§ **ABOUT THIS TASK**
Your response should be the complete listing, copied exactly.

§ **EXERCISE DATA**
--- START ---

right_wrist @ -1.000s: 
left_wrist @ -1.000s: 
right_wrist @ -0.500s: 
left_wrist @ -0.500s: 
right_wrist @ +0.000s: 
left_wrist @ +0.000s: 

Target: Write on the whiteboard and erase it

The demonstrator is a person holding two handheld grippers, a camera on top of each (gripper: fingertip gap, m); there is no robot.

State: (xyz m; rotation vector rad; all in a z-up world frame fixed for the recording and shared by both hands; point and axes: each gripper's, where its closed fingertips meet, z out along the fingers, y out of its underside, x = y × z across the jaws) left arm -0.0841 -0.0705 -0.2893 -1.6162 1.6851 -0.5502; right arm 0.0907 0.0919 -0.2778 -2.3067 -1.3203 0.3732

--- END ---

§ **RESPONSE**
right_wrist @ -1.000s: 
left_wrist @ -1.000s: 
right_wrist @ -0.500s: 
left_wrist @ -0.500s: 
right_wrist @ +0.000s: 
left_wrist @ +0.000s: 

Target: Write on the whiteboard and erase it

The demonstrator is a person holding two handheld grippers, a camera on top of each (gripper: fingertip gap, m); there is no robot.

State: (xyz m; rotation vector rad; all in a z-up world frame fixed for the recording and shared by both hands; point and axes: each gripper's, where its closed fingertips meet, z out along the fingers, y out of its underside, x = y × z across the jaws) left arm -0.0841 -0.0705 -0.2893 -1.6162 1.6851 -0.5502; right arm 0.0907 0.0919 -0.2778 -2.3067 -1.3203 0.3732

The output contains nothing more.